Deinem Schweinchen alles Gute!

Wenn sie erstmal zysten haben gehen die nicht mehr weg AUßER durch eine OP wo diese entfernt werden! Die kleine sollte auf jeden Fall gegen die Zysten behandelt werden mit medikamenten oder diese müssen durch eine OP entfernt werden..... allerdings ist die OP ein großes Risiko und ob sie das überlebt ist ne andere sache... da stehen die chancen 50/50. Die kleine kann allerdings mit der richtigen Behandlung ggf. noch einige Jahre damit leben, aber es MUSS eben behandelt werden. Und ja sie kann wenn ihr es nicht behandeln lasst auch daran sterben (wie durch jede andere krankheit die nicht behandelt wird auch)
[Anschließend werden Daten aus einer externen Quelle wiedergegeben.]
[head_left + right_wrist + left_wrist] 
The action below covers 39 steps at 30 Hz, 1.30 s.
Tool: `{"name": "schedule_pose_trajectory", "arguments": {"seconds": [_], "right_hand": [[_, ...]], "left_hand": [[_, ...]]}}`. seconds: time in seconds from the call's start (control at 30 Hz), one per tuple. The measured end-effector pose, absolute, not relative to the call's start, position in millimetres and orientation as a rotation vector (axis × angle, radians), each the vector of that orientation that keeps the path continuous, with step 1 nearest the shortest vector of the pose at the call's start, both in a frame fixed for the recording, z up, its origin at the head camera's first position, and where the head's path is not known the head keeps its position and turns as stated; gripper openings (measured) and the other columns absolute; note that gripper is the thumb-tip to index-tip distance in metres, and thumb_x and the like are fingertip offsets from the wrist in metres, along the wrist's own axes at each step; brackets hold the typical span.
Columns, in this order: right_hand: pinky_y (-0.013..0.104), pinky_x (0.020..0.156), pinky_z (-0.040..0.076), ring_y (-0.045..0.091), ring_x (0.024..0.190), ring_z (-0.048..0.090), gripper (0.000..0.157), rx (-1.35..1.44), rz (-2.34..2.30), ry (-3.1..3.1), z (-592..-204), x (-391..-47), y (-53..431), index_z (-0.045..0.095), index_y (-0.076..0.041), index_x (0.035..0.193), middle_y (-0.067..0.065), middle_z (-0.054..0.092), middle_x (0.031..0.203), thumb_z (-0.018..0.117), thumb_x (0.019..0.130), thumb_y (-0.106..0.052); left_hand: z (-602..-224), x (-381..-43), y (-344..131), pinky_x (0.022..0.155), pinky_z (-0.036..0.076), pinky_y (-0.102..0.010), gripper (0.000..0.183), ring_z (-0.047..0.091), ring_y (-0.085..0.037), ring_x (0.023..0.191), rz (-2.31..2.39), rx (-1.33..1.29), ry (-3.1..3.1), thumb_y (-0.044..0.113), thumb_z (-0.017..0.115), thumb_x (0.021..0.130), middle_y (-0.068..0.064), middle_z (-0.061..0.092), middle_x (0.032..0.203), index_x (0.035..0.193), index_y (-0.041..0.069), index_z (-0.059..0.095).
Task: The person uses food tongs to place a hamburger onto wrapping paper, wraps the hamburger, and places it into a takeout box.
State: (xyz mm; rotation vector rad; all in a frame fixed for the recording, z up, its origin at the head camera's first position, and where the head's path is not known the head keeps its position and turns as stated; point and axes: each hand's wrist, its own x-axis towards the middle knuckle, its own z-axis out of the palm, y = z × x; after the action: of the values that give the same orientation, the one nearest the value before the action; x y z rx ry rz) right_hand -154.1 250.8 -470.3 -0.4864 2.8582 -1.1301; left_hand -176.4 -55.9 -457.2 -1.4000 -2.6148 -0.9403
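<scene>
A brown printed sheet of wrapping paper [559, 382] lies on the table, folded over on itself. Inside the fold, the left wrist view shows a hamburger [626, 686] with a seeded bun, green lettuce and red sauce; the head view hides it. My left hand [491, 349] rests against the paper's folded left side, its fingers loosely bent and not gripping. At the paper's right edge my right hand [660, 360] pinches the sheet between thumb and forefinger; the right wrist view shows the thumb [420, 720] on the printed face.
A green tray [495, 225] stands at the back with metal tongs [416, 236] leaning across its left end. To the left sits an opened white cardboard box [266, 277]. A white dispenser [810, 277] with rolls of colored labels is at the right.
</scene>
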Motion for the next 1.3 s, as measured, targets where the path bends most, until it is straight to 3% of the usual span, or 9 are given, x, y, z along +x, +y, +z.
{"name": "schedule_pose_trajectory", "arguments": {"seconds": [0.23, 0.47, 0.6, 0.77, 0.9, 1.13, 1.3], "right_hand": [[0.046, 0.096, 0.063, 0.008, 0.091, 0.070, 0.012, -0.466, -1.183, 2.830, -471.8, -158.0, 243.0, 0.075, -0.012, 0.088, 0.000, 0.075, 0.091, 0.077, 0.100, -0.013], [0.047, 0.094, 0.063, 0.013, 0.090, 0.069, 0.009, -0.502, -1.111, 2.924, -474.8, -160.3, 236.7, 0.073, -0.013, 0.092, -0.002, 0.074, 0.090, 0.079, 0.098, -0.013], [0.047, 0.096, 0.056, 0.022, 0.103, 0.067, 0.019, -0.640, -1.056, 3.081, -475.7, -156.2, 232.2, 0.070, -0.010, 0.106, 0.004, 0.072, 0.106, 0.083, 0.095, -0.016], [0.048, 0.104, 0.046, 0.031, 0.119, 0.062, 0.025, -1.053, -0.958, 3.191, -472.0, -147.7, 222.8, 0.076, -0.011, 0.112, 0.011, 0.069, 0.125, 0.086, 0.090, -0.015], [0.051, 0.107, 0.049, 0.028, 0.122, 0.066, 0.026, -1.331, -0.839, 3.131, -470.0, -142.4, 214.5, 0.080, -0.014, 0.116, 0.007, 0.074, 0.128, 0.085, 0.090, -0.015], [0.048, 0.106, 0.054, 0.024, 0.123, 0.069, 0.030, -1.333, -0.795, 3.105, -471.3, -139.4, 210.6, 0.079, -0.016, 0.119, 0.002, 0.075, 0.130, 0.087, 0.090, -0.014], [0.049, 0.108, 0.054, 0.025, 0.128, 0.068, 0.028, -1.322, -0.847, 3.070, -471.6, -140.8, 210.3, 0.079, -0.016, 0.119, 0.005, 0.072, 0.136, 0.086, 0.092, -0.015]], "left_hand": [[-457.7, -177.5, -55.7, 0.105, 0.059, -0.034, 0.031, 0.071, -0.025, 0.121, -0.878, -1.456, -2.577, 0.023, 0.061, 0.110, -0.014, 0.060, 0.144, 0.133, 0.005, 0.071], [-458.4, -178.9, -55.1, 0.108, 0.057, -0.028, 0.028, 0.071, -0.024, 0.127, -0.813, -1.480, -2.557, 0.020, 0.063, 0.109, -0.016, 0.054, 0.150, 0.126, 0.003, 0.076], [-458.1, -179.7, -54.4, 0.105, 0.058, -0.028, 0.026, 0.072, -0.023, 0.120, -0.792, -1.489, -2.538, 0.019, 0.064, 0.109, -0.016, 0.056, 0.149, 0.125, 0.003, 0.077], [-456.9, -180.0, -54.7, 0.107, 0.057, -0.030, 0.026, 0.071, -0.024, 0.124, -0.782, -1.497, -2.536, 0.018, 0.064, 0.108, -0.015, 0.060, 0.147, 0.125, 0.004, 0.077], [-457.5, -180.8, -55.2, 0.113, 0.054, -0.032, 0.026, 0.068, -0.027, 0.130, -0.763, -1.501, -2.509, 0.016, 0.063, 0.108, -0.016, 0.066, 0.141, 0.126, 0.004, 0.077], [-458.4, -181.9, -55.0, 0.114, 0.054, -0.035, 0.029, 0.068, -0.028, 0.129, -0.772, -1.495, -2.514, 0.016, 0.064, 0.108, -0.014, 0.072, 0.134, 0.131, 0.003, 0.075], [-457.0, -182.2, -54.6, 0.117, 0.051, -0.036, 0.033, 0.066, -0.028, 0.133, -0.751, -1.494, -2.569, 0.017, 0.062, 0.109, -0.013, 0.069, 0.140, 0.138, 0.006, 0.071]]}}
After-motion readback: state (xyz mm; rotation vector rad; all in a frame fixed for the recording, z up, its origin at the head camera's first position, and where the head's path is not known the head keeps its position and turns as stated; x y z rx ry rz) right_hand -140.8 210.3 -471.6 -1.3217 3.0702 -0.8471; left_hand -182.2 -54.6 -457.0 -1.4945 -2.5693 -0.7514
In so einem Fall, ist es sinnvoll, das Weibchen direkt sterilisieren zu lassen. Gebährmutter und Eierstöcke müssten entfernt werden. Das ist allerdings keine "mal eben" OP und birgt ein großes Risiko. Trotzdem sollte Sie von einem erfahrenen Tierarzt durchgeführt werden, da das Tier ansonsten starke Schmerzen hat. Wer schon einmal eine Zyste hatte, der weiß wovon ich spreche. Und da hilft auch nicht die dauerhafte Gabe von Schmerzmitteln. Um eine OP werdet ihr so oder so nicht herumkommen.

Die operative Entfernung der Eierstöcke (und der Gebärmutter) heißt Kastration, nicht Sterilisation, da werden nur die Eileiter durchtrennt und das würde wenig nützen.